• WHAT THE EXERCISE ASKS
In the listing below, start your output at the line with "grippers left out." and end it after the line with "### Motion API", copying every line exactly.

• PROVIDED DATA
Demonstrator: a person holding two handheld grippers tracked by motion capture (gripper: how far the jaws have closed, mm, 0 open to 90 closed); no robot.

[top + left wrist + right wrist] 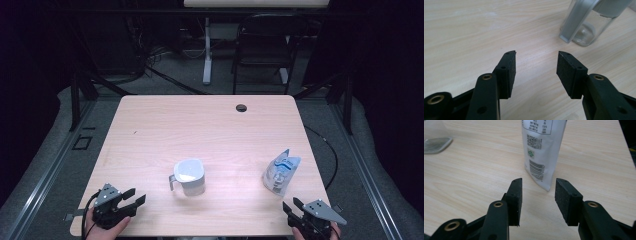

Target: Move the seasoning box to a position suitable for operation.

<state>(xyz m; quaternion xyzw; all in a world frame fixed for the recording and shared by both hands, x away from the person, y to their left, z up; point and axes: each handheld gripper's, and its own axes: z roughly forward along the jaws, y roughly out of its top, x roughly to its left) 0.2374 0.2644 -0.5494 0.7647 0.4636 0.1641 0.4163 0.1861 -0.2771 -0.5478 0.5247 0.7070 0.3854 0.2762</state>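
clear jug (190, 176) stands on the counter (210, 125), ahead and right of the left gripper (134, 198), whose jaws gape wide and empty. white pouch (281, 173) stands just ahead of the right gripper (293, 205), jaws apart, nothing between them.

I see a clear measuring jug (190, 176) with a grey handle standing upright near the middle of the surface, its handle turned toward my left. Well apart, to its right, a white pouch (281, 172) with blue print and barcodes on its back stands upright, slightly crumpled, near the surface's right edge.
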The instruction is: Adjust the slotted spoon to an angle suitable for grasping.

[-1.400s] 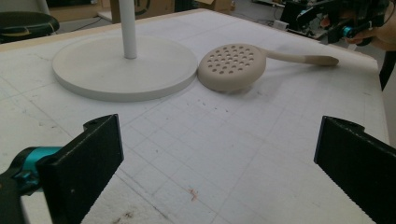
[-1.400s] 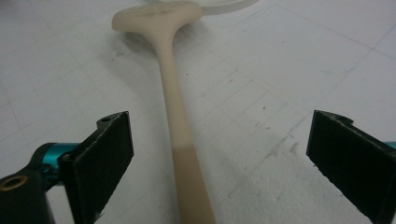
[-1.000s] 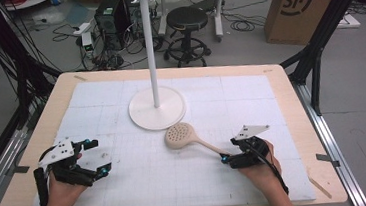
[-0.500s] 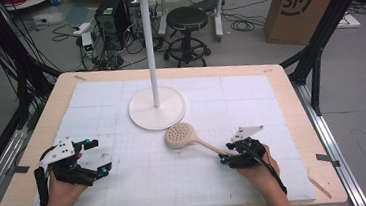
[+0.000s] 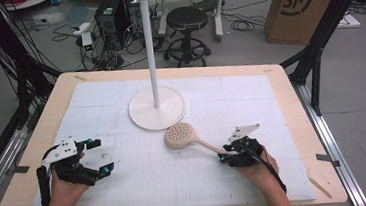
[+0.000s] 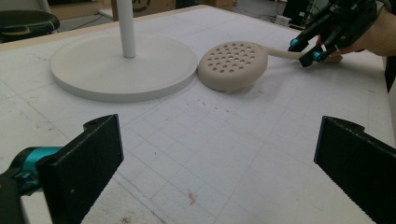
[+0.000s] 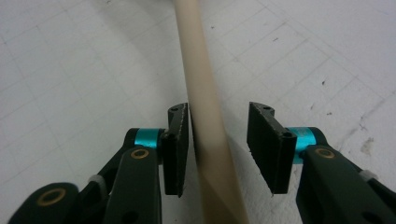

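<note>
Brown cardboard box (image 5: 302,6) on floor beyond table, upper right of high view: dark printed logo, letters "SF" inside bracket-like curves, facing camera. White label on box top flap: print too small to read. No other legible text, number or sign on white gridded foam mat (image 5: 251,102), stand or grippers.

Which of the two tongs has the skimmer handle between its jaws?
The right tongs: their jaws have just been closing around the beige skimmer's handle, a gap showing on one side. The left tongs gape over bare mat.
</note>
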Demonstrator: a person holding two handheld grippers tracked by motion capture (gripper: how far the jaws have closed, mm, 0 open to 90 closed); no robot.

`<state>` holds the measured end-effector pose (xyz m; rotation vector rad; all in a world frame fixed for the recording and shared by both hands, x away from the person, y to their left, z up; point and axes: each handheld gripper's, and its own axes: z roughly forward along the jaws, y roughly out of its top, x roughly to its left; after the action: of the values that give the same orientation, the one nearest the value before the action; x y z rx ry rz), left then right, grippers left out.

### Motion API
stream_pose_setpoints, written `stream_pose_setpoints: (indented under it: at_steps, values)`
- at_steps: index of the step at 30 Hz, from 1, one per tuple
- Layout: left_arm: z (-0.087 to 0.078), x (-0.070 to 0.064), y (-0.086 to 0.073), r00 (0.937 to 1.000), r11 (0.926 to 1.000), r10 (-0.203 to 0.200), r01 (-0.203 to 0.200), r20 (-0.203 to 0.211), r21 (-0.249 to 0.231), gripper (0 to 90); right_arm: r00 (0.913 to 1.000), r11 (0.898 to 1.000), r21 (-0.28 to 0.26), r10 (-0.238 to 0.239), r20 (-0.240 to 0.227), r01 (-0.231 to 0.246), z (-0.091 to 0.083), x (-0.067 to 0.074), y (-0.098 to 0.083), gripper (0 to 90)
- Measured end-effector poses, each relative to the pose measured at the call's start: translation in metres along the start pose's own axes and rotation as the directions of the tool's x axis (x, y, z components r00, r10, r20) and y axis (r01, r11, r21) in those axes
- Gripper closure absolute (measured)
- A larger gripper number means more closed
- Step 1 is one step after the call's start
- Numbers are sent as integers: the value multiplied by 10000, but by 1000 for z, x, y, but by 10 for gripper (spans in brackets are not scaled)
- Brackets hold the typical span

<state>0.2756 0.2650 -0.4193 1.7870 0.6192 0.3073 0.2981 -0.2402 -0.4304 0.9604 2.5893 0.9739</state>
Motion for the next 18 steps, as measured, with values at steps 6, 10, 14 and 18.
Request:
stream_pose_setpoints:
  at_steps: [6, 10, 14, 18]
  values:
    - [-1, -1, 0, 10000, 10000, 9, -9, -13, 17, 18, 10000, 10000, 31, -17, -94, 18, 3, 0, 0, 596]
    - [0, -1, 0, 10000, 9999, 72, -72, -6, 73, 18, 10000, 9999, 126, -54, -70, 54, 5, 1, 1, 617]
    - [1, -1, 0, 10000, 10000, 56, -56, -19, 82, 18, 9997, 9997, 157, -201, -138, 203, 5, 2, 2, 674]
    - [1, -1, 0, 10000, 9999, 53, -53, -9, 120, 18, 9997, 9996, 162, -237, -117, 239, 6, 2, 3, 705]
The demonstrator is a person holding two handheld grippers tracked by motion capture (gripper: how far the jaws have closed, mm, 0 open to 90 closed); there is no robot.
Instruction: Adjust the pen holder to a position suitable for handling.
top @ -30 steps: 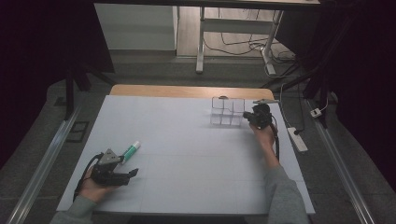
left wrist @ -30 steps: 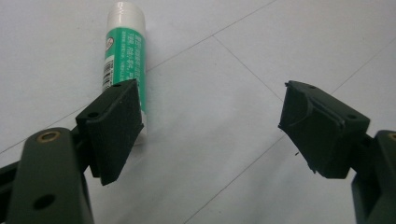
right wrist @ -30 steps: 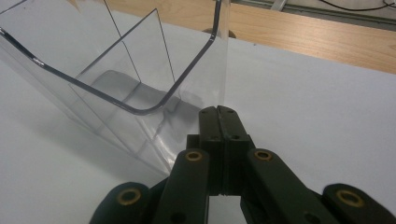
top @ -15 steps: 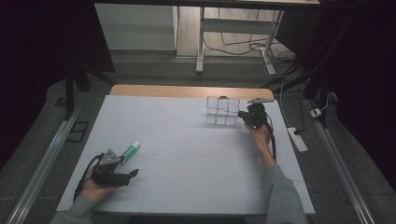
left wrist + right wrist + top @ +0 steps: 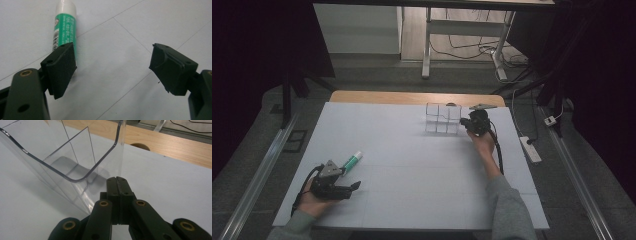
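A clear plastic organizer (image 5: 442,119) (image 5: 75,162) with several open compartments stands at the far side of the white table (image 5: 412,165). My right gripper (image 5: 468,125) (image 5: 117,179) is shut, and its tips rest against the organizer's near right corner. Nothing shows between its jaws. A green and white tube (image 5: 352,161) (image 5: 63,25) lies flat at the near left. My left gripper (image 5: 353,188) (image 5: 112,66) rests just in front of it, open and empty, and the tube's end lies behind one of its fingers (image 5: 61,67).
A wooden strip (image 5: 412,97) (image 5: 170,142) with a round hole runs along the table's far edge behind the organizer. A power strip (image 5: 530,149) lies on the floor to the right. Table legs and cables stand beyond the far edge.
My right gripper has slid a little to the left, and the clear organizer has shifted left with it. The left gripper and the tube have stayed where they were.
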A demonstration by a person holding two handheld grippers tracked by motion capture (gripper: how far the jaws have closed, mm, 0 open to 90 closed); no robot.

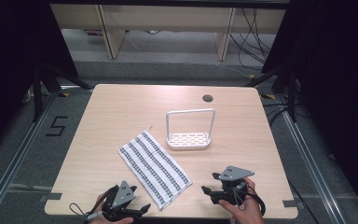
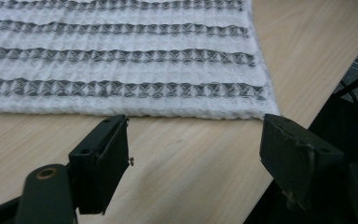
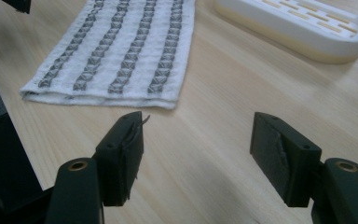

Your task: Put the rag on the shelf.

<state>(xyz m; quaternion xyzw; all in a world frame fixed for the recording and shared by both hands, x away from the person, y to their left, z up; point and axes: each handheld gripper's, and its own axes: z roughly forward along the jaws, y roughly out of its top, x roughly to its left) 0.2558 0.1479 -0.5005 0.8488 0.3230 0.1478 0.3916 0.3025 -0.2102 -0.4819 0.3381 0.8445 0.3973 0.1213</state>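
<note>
Wooden table (image 1: 121,107) on grey floor (image 1: 28,154) holds striped towel (image 1: 154,168).

Waffle-weave cloth towel (image 1: 154,168), glossy white plastic rack (image 1: 189,140), matt pale wood-grain table (image 1: 121,107).

From the high view we look forward and down over the whole table (image 1: 121,102) from above the person's side, far enough off to take in the floor and desks beyond. The left gripper view sits low and close to the tabletop, looking along its own two jaws at the near edge of the striped towel (image 2: 121,56). The right gripper view is just as low, facing across the wood toward the same towel (image 3: 121,51) and the white rack (image 3: 298,23). All three views share the towel (image 1: 154,168); the high and right gripper views share the rack (image 1: 189,139)
</note>
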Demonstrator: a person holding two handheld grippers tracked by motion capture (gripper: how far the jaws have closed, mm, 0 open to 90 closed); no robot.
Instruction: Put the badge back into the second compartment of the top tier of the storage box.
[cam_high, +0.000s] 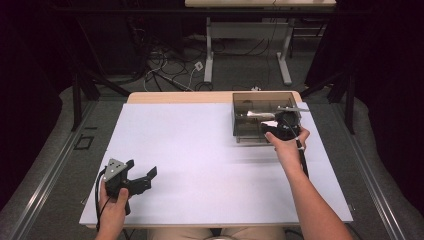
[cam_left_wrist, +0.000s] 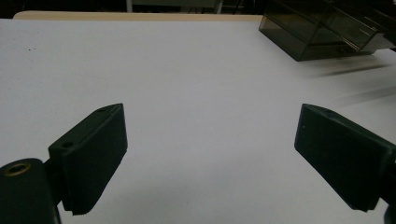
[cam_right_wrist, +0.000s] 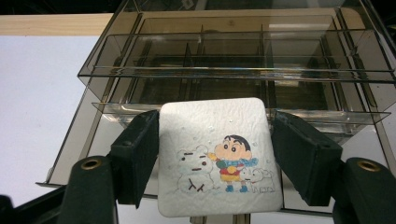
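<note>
No words, numbers, labels or brand marks can be read anywhere. The nearest thing to a sign is a printed cartoon on the white square card (cam_right_wrist: 219, 157) seen in the right gripper view: a dark-haired child in a scarf beside a snowman and a small white dog, with no lettering on it.

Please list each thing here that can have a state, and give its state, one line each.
Smoky transparent plastic organiser box: open, compartments look empty.
White square cartoon coaster: held between the right tongs, near the box.
Right tongs: shut on the coaster.
Left tongs: open, holding nothing.
</note>
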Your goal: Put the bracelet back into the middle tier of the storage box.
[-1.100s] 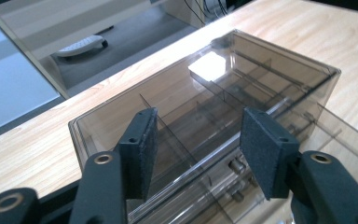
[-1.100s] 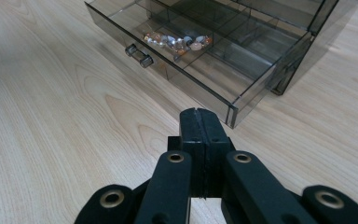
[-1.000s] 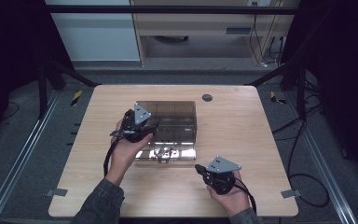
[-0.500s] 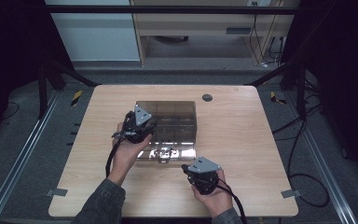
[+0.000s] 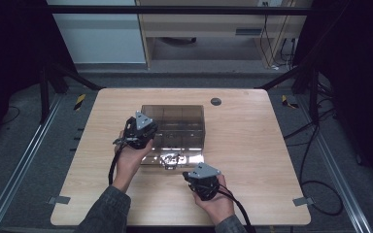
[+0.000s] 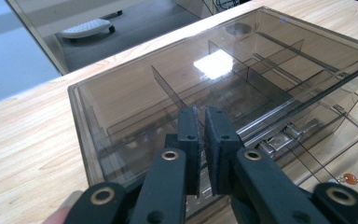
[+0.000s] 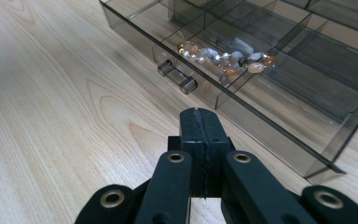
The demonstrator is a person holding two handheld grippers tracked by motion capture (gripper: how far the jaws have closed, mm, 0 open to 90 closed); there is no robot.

• EXERCISE SOLUTION
`<state>` holds the measured end-effector pose (xyz m; rotation vector rad; all in a world frame fixed for the recording and shared by both hands, x away from the person, y to their left, z up; point and axes: each handheld gripper's, and its own axes: z roughly forward along the jaws, y roughly out of its top, x roughly to its left; after the action: of the values that give the same orientation, the one nearest the value before the action; x y z rx ry rz), left then right, grippers left out.

### Motion API

Nothing else is left to add to this answer.